The data below must be repeated exactly. Leave nothing out.

**Data shown**
────
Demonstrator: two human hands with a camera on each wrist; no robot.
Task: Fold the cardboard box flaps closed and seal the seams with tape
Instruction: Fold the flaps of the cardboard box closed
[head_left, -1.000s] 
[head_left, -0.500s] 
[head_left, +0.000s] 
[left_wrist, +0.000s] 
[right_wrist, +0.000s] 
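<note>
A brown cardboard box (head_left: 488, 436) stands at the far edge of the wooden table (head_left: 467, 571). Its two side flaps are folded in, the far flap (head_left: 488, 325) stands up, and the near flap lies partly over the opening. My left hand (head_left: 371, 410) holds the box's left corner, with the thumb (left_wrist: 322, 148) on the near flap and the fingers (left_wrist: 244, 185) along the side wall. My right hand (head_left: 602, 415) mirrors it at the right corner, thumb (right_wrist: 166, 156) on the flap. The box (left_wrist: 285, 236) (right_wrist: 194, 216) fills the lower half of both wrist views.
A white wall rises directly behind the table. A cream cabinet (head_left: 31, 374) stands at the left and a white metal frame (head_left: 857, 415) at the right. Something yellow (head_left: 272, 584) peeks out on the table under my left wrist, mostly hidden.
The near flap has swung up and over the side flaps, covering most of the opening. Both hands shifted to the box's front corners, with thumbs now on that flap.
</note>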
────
**Response below**
Demonstrator: two human hands with a camera on each wrist; no robot.
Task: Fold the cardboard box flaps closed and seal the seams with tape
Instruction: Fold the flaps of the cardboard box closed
[head_left, -1.000s] 
[head_left, -0.500s] 
[head_left, +0.000s] 
[left_wrist, +0.000s] 
[right_wrist, +0.000s] 
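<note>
A brown cardboard box (head_left: 488, 436) stands at the far edge of the wooden table (head_left: 467, 571). Its two side flaps are folded in, the far flap (head_left: 488, 325) stands up, and the near flap lies partly over the opening. My left hand (head_left: 371, 410) holds the box's left corner, with the thumb (left_wrist: 322, 148) on the near flap and the fingers (left_wrist: 244, 185) along the side wall. My right hand (head_left: 602, 415) mirrors it at the right corner, thumb (right_wrist: 166, 156) on the flap. The box (left_wrist: 285, 236) (right_wrist: 194, 216) fills the lower half of both wrist views.
A white wall rises directly behind the table. A cream cabinet (head_left: 31, 374) stands at the left and a white metal frame (head_left: 857, 415) at the right. Something yellow (head_left: 272, 584) peeks out on the table under my left wrist, mostly hidden.
The near flap has swung up and over the side flaps, covering most of the opening. Both hands shifted to the box's front corners, with thumbs now on that flap.
</note>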

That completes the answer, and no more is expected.